Who’s the Proper Quaker Now?

Cover photo © Bruno Figueiredo/Unsplash

 

It was roughly two years ago when a group gathered around the Friends Journal staff table suggested that the June/July 2020 issue should look at Quaker membership. I expected it to be an important and useful issue, solid if not flashy. 

I never imagined a scenario in which it would suddenly be so relevant to every Friend, seeker, and friend-of-Friends out there.

Quakers have long been defined by a certain rootedness. Of all the practices and customs that define Quakerness, none is more important to formal membership than participation in weekly worship. As Rhiannon Grant writes in these pages, “If you can’t attend meeting for worship. . . it’s very hard to be recognized as a Quaker.”

By this measure, none of us is a proper Quaker these days. Our meetinghouses are locked tight. The benches are empty, the silence imposed rather than summoned. There’s no spiritual expectancy on Sunday morning. If we had asked Friends at the beginning of the year if online worship was “real,” most would have been skeptical. And yet here we are, all logging into Zoom for worship and youth groups and committee meetings.

A funny thing has happened in all this: we’ve learned we can be Friends at-a-distance. Recent comments on Friendsjournal.org are full of testimonies of long-lost Friends and new seekers suddenly connecting through online worship. Some of these are reproduced in our Forum letters this month. From Buffalo, New York: “We have also been blessed to be joined by members or previous attenders who live too far away to commute to in-person meetings for worship.” From Sointula, British Columbia: “I’m a long-time attender of Vancouver Island (B.C.) Meeting, yet very seldom can get to worship due to travel distances.” Friends in Newtown Square, Pennsylvania, are “so delighted to have Friends join us from a distance—something that has not happened before.”

Now that we’re experiencing online worship and finding it as real (and sometimes as mundane) as in-person worship, is it something to consider keeping as our local communities slowly open up?

As we did last month, we start the issue off with three topical articles that don’t directly address the membership theme. Debbie B. Ramsey returns to the meetinghouse steps during closure and finds the Divine in the noises outside its walls. The staff at Pendle Hill, a Quaker study center outside Philadelphia, move their longstanding daily worship over to Zoom and find a way to keep a sense of place and community as they suddenly find themselves hosting one of the world’s largest daily Quaker worships. And Mathilda Navias maps out daily practices that can deepen our Quaker identity during this time away from physical worship.

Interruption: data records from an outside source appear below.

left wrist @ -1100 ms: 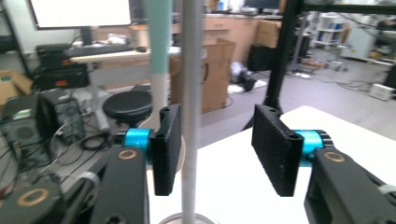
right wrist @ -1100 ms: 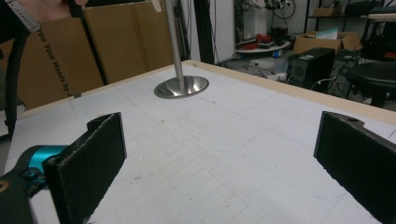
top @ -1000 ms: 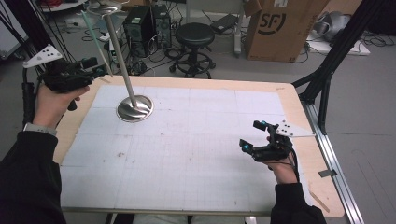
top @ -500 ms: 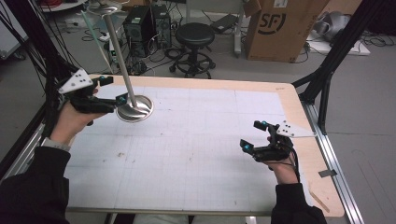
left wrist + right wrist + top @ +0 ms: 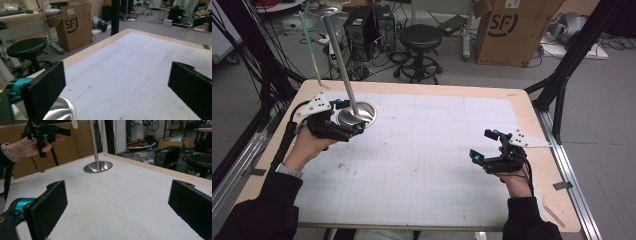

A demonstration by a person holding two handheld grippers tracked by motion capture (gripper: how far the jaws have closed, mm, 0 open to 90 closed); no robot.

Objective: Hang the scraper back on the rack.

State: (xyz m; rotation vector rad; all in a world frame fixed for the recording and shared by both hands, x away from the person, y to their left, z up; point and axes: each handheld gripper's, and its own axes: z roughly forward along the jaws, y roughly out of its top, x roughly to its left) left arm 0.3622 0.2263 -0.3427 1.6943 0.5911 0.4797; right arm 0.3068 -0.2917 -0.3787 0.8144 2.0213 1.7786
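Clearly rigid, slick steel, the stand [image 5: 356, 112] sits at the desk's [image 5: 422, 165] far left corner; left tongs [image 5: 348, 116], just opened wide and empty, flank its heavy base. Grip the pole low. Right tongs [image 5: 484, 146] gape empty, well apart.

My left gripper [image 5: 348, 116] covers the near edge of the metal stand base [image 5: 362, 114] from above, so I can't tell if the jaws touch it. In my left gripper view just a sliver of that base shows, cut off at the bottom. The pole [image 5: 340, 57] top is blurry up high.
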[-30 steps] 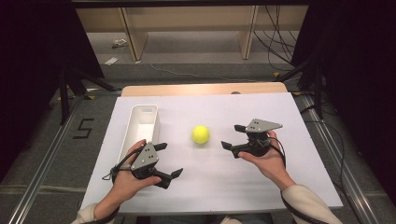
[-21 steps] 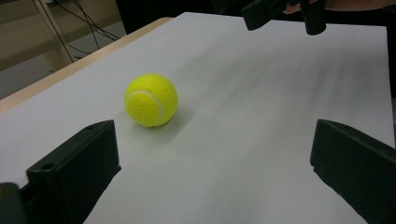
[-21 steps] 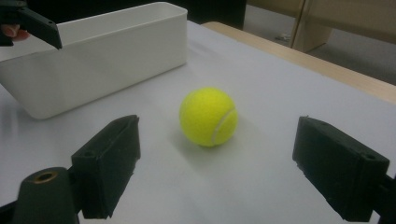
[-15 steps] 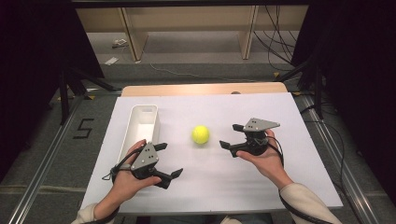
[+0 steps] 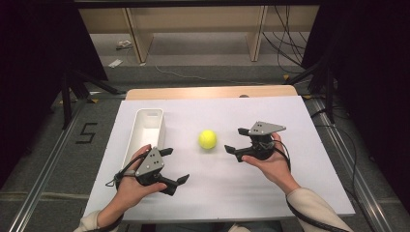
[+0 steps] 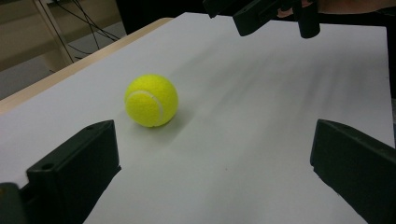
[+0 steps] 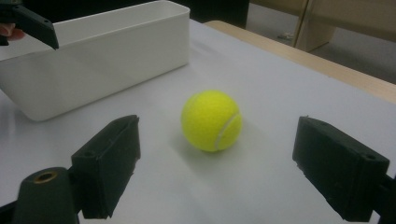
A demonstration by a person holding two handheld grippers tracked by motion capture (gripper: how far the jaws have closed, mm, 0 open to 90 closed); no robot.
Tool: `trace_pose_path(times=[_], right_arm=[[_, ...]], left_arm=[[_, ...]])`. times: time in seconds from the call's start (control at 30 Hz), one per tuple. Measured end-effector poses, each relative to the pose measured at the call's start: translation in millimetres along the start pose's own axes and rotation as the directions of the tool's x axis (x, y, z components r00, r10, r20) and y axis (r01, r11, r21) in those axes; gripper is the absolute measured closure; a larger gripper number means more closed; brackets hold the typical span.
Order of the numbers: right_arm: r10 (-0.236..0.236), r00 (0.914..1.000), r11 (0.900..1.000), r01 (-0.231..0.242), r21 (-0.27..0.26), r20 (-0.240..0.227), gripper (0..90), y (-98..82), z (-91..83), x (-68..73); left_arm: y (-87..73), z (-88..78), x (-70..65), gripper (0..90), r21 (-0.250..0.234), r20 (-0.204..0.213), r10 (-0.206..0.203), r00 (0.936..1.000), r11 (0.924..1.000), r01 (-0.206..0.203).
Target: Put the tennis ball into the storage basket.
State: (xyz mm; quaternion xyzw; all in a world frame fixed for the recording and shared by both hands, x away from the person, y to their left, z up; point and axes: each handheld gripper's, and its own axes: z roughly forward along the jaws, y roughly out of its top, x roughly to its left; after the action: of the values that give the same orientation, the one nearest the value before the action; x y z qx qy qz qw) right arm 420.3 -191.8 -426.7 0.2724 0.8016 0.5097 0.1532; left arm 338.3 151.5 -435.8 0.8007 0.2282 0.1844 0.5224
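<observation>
Right gripper [image 5: 234,141], jaws spread wide and just beside the tennis ball [image 5: 207,139] on the table [image 5: 290,121], should advance level until the ball sits centred between the jaws, then close gently.

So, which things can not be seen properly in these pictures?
- Bin floor: high view, its near end is hidden behind the left gripper and hand; right gripper view, the near wall hides the inside.
- Ball far side: turned away in each view.
- Right gripper in left gripper view: cut off by the top edge.
- Table near edge: high view, partly covered by the sleeves.
</observation>
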Motion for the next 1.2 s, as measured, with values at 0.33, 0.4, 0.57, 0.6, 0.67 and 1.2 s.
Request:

Our five articles on membership mirror those themes. We have examples of welcoming distant Friends, redefining our community, caring for membership, and rethinking Quaker identity. 

Crises have a way of upending old assumptions. The membership structure of Friends hasn’t been adapting very quickly to some long-term societal changes that are challenging our ways of being. Perhaps we have an unexpected gift. We are all isolated Friends in a crash course learning the tools to bring us together across distances. What does Quaker community look like after all this?